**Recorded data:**
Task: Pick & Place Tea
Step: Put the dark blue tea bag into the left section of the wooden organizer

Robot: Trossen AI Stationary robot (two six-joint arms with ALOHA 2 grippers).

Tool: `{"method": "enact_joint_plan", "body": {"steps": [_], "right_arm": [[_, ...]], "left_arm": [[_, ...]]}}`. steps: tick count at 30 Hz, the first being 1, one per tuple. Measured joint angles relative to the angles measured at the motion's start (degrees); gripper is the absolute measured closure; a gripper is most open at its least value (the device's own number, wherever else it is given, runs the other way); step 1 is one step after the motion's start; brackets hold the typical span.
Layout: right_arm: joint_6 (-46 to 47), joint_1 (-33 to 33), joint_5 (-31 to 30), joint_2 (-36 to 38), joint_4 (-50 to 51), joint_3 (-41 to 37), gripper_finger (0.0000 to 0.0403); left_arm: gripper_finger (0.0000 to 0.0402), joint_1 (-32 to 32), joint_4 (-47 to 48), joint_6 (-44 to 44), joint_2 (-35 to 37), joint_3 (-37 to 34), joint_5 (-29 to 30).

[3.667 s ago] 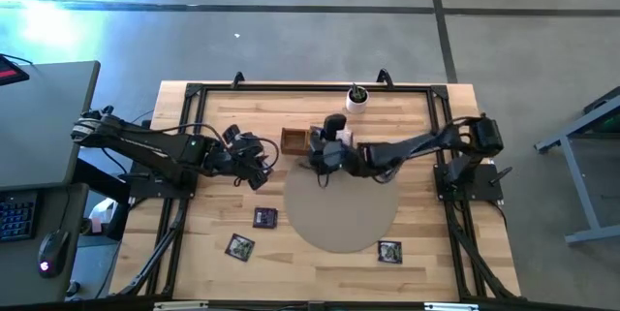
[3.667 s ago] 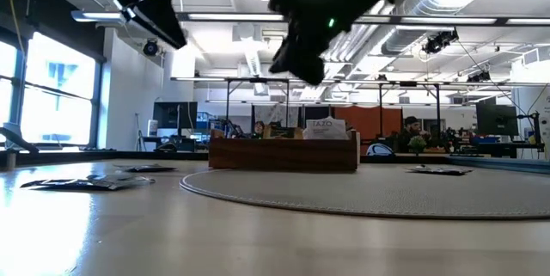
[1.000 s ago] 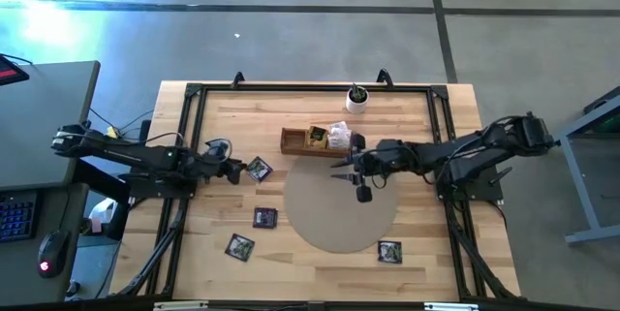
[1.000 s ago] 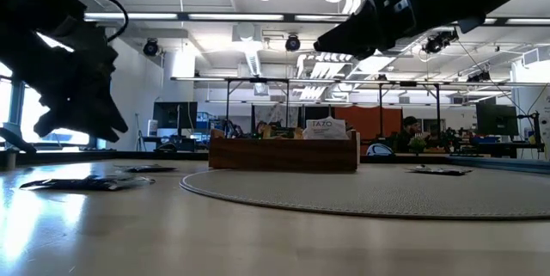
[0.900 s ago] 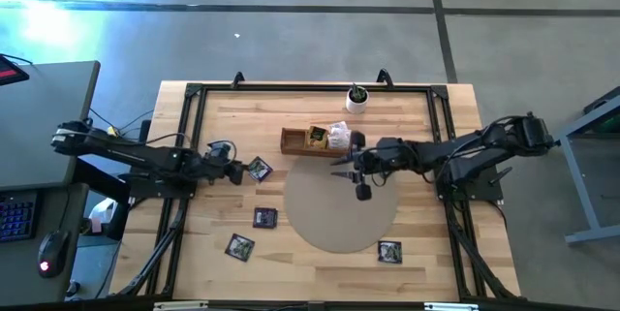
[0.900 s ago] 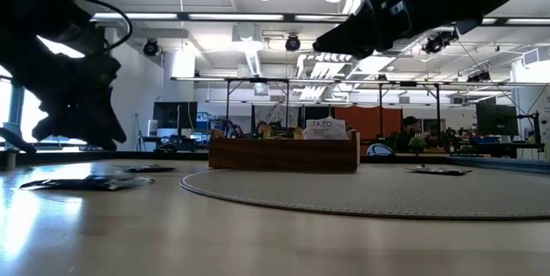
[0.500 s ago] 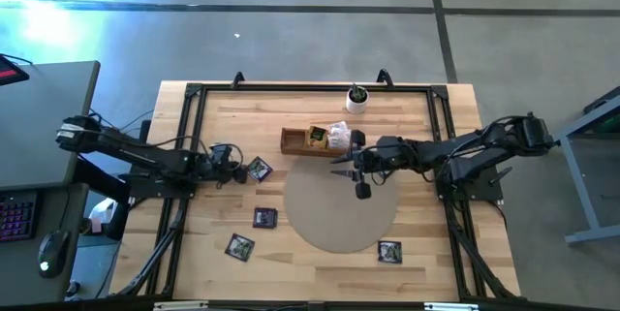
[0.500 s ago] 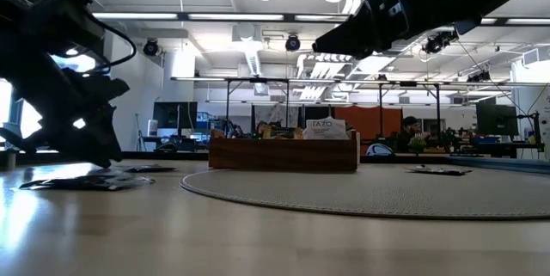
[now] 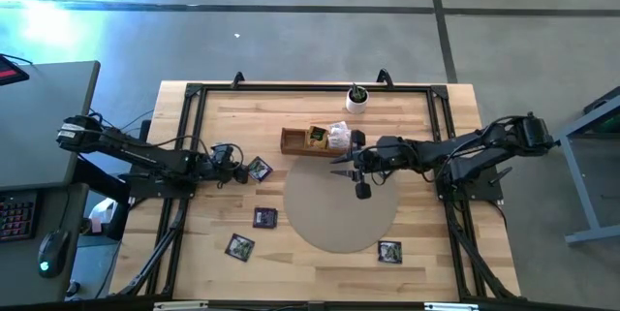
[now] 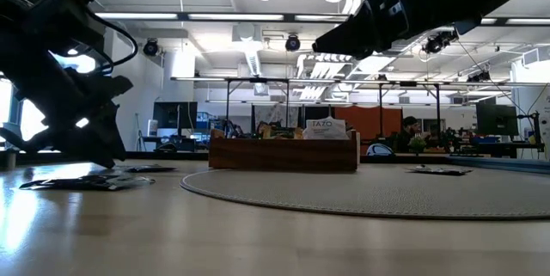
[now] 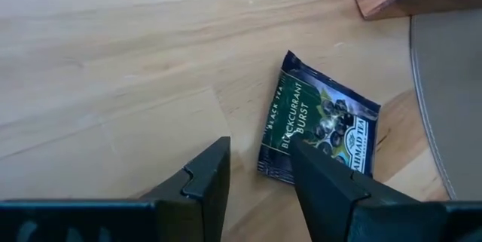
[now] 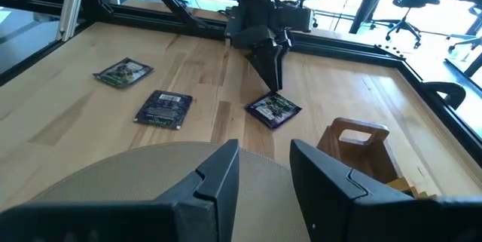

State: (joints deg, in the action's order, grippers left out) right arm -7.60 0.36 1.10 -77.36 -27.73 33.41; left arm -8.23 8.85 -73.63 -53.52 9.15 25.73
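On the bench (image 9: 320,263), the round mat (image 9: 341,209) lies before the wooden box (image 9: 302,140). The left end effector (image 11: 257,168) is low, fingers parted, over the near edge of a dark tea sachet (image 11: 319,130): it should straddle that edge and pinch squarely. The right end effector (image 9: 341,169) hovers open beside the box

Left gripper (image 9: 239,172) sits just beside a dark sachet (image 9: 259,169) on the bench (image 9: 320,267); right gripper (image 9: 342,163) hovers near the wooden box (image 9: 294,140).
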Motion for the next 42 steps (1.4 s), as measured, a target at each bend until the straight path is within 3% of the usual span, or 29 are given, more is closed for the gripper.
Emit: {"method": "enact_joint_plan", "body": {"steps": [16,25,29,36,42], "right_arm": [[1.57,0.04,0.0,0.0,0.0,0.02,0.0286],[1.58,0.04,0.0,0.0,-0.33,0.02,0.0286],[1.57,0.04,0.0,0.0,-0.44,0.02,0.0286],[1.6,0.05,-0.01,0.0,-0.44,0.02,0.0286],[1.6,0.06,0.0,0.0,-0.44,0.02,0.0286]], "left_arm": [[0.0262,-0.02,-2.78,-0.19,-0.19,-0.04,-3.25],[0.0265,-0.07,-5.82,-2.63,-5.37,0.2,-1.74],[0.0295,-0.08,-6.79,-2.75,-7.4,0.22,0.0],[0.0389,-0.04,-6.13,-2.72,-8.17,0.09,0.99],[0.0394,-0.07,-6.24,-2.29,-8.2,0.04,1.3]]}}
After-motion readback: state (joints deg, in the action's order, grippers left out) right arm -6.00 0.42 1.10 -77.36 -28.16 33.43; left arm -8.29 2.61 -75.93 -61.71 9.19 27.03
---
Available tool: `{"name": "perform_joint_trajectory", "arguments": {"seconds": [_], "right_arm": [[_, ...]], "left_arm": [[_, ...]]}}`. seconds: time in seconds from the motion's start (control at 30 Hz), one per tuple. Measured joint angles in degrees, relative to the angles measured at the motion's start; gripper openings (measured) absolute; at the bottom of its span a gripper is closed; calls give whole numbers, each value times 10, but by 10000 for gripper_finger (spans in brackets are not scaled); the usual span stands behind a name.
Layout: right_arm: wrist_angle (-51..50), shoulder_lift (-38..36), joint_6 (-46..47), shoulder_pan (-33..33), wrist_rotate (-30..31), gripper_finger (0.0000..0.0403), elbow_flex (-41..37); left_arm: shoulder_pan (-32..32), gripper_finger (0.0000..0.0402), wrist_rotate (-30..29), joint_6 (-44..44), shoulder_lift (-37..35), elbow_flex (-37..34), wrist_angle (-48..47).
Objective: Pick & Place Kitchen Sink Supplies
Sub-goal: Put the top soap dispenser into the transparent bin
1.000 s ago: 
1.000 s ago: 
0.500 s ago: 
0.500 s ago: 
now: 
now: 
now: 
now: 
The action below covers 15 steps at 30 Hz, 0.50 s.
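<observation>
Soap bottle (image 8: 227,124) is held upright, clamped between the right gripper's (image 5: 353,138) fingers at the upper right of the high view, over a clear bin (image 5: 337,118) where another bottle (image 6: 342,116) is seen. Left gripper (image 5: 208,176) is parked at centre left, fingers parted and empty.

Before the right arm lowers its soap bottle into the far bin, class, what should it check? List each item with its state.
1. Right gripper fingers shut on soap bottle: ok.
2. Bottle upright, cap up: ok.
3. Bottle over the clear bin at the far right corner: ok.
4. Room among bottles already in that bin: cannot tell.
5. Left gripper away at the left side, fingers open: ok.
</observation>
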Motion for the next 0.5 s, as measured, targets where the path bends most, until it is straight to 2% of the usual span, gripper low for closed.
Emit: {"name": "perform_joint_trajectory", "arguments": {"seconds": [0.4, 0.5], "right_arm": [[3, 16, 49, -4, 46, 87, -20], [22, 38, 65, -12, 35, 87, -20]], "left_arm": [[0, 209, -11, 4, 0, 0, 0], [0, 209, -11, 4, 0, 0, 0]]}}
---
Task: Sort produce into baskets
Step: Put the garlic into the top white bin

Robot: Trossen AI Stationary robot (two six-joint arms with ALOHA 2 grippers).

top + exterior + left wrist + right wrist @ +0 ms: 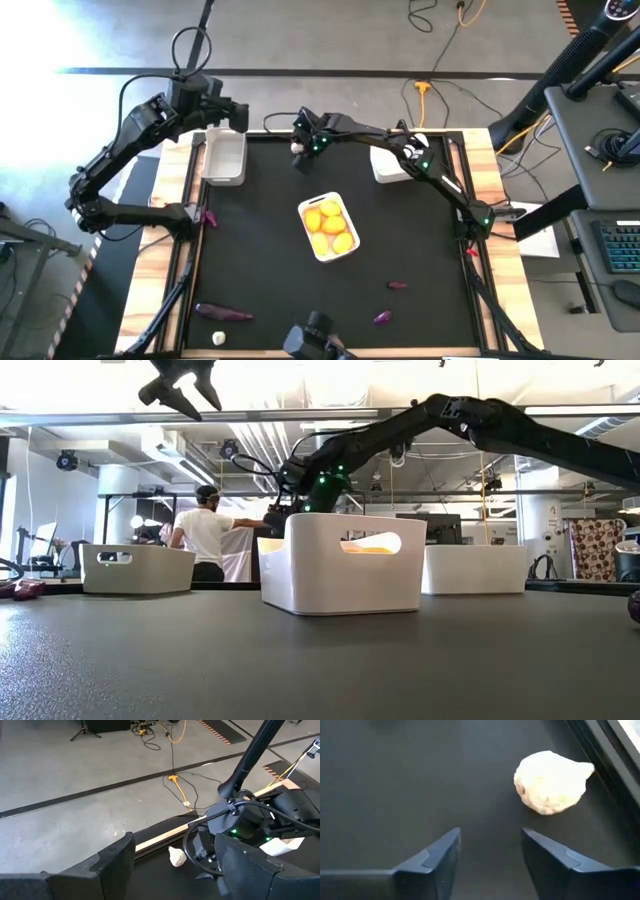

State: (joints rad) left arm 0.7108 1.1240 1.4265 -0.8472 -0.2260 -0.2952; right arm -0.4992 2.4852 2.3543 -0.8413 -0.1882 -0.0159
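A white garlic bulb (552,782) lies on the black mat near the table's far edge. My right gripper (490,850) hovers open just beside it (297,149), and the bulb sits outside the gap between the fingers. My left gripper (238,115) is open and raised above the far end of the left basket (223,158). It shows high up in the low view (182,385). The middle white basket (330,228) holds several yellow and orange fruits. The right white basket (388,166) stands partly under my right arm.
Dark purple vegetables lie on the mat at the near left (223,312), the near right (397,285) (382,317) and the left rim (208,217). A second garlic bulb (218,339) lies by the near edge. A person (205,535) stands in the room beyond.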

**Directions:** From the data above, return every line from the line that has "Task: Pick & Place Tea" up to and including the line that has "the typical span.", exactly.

**Your response:**
Task: Pick & Place Tea
Step: Put the dark blue tea bag into the left section of the wooden organizer

Robot: Trossen AI Stationary robot (two six-joint arms with ALOHA 2 grippers).

Tool: `{"method": "enact_joint_plan", "body": {"steps": [_], "right_arm": [[_, ...]], "left_arm": [[_, ...]]}}`. steps: tick count at 30 Hz, the first being 1, one per tuple. Measured joint angles relative to the angles measured at the motion's start (degrees); gripper is the absolute measured closure; a gripper is most open at its least value (the device's own number, wherever else it is given, runs the other way); step 1 is one step after the motion's start; brackets hold the typical span.

No more output will be produced.